Ainda ontem...

Amanhã jantaremos juntos. Amanhã o dia será pleno de abraços, os nossos, e beijos, como quando eras pequeno e tos dava em catadupa, repenicados nas tuas bochechas. 

Hoje disse-to, são 25 anos. 25 anos significam que a parte mais lenta da tua vida, aquela em que te pareceu que os dias eram semanas e as semanas eram meses, já passaram. 
Agora os dias já te parecem ter apenas 18 ou 20 horas em vez das 24 que sabemos que tem, e o tempo não te chega para tudo o que queres fazer. 
São 25 anos, filho. E é claro que me desassossega um nervoso miudinho, aquele nervoso que só entende uma mãe que vê os filhos à entrada da estreita porta para novos voos. Cabeça e coração feitos loucos, porque isto de se trazer à vida pessoas que serão independentes de nós, é tanta responsabilidade, tanta poesia e loucura em simultâneo que entendo bem quem disse que de poetas e de loucos todos temos um pouco. 

Quanto te falo da rapidez com que a vida passa por nós, ou nós passamos pela vida, falo-te de ontem, porque ainda ontem choravas com fome e com cólicas, ou era uma birra porque a sopa não te agradava ou porque querias aquele Titanic novo para a tua colecção de barcos. Ainda ontem eram as descobertas e a infinidade de porquês “porque é que as casas têm chaminés, mãe?” e a Maura, o teu primeiro amor, “gosto tanto dela, mãe”, e o António e o Gonçalo, os teus melhores amigos de infância que te seguiam como se fosses um Ché, um líder de uma rebelião sem bandeira, e subias às árvores, sempre de coroa sobre a cabeça, qual Rei a ascender ao trono inflamando as ovações dos súbditos com eloquentes discursos. 
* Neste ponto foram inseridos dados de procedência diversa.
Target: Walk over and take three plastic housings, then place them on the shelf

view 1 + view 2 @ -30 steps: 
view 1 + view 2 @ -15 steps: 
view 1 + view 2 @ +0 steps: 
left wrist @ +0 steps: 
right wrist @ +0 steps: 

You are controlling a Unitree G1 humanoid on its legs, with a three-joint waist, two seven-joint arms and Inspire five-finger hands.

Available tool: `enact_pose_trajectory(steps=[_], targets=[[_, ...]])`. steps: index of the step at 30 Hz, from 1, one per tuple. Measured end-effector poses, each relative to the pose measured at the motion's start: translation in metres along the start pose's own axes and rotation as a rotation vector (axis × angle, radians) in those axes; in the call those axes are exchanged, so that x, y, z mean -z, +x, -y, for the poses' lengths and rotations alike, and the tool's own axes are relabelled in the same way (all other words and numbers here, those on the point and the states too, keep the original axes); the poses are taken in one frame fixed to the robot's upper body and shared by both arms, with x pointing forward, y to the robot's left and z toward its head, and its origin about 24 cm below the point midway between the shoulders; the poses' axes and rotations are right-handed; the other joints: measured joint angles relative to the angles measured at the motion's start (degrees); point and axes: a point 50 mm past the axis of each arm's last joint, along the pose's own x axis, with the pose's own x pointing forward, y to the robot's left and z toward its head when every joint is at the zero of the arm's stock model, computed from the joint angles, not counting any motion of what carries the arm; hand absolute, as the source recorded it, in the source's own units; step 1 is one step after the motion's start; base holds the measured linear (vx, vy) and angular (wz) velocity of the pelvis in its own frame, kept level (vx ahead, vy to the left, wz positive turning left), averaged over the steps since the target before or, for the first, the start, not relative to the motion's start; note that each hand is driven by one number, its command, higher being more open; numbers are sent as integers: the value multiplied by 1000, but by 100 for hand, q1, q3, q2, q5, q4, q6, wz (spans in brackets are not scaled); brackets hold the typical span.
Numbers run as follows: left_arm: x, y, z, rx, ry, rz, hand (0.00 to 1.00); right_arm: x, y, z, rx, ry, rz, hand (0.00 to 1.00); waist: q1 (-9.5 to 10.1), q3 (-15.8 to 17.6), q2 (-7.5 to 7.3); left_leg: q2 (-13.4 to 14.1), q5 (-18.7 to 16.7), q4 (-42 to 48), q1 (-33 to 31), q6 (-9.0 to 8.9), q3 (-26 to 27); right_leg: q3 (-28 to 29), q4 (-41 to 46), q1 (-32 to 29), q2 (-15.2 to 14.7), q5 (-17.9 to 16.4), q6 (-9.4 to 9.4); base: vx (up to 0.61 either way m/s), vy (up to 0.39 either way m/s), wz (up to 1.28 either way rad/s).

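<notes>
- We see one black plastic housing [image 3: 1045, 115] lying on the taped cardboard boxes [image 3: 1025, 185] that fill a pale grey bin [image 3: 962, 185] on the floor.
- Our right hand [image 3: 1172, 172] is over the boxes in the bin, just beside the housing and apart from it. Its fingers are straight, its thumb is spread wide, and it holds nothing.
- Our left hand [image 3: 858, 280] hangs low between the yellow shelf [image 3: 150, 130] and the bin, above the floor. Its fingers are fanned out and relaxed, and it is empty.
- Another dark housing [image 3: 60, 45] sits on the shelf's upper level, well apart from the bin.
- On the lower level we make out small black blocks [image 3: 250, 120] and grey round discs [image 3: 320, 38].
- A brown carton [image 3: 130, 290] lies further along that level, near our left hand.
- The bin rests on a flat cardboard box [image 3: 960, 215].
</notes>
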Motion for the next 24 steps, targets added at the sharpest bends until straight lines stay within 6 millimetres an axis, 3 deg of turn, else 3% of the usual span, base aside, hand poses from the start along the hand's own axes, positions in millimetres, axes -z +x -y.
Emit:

Ainda ontem eram as longas caminhadas para as aulas, e aquele grupo de miúdos de etnia cigana que te roubaram a mochila e o dinheiro que levavas para o lanche, os professores que me chamavam para me congratular “é tão educado e inteligente, o seu filho!” e eu a sair de lá a babar-me como uma alpaca, inchada de orgulho e de amor, com a sensação mais gratificante do mundo “estou a fazer um bom trabalho!”. 
Ainda ontem eram as médias de entrada para a faculdade “que são altas”, e a minha eterna preocupação, que aos meus olhos ainda mal sabias andar, e eu, cá no fundo, no fundo do meu coração, que é um coração um bocadinho egoísta, queria-te era na cresce a vida toda, com os teus bibes axedrezados e o teu nome (Rafael) bordado, por mim, a ponto de cruz. Ainda ontem me eras um pequenote de bracinhos erguidos em volta do meu pescoço… e a tua voz de criança num palavreado que só nós dois entendíamos…o “kikaki” lembras-te?
 Foi ontem…gosto tanto do nosso ontem, de todos os "ontem" que vivemos juntos! Perdoa-me por ser assim, quase estúpida de tão nervosa, preocupada, babada, ansiosa, fanática, mas foste tu, tu e a tua irmã que me fizeram assim. 
“Ontem” festejámos juntos todas as tuas vitórias, de sorrisos escancarados e lacrimejámos, por vezes, um episódio ou outro menos afortunado. “Ontem” acreditámos que, só por magia, haveríamos de chegar ao hoje porque tu e eu somos, afinal, seres mágicos, eternos alquimistas, capazes de transformar as tristezas em alegrias, as dificuldades em oportunidades, as dores em crescimento. 
Ainda acreditamos que, só por magia, estaremos juntos em muitos amanhãs e celebraremos a vida exactamente como a encontrarmos, com caminhos bifurcados, degraus que nos parecerão intransponíveis, nevoeiros que nos toldarão a vista, cercas que nos parecerão fechadas a cadeado. Mas cá estaremos, um para o outro, andando - passo a passo-, subindo o que houver para subir, desmatando caminhos cerrados, escolhendo esta ou aquela direcção, limpando olhos com mãos cansadas, mas resilientes, esperançosas, determinadas. 

Ontem, foi o teu percurso até hoje. De hoje em diante, terás um itinerário diferente, só por tua conta, mas lembra-te que nunca estarás sozinho. Na vereda contígua à tua, estarei eu, que nunca te largo, e terás a minha mão logo que estiques o teu braço. Amanhã, brindaremos com copos cheios de orgulho e cairemos em abraços e beijos, como quando eras pequeno e tos dava em catadupa, repenicados nas tuas bochechas. “Ontem” éramos felizes. Hoje somos felizes. Amanhã seremos mais. 
Ocupa-te de muitas coisas, ocupa-te do quanto quiseres, mas nunca te esqueças de ser feliz. Parabéns, meu filho.